** Opening The data block **
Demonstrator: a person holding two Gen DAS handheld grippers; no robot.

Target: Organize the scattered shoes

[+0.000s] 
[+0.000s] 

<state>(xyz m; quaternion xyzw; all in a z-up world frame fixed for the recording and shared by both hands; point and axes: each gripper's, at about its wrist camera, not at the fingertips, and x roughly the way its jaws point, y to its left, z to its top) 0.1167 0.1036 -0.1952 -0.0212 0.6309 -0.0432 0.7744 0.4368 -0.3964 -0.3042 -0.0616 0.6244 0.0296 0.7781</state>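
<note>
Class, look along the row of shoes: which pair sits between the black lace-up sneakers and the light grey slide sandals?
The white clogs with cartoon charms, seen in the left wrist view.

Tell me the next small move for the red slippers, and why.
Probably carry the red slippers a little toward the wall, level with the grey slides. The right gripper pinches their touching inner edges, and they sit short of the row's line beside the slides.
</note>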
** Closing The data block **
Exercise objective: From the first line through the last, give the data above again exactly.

Finished exercise:
Demonstrator: a person holding two Gen DAS handheld grippers; no robot.

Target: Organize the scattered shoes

[+0.000s] 
[+0.000s] 

<state>(xyz m; quaternion xyzw; all in a z-up world frame fixed for the recording and shared by both hands; point and axes: each gripper's, at about its wrist camera, not at the fingertips, and x roughly the way its jaws point, y to its left, z to its top) 0.1167 0.1036 -0.1952 -0.0212 0.6309 -0.0432 0.7744 0.4368 -0.3964 -0.3042 -0.0616 0.6244 0.0296 0.7781</state>
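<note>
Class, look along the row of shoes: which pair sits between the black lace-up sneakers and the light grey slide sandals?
The white clogs with cartoon charms, seen in the left wrist view.

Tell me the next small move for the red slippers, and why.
Probably carry the red slippers a little toward the wall, level with the grey slides. The right gripper pinches their touching inner edges, and they sit short of the row's line beside the slides.
</note>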

This answer has no further content.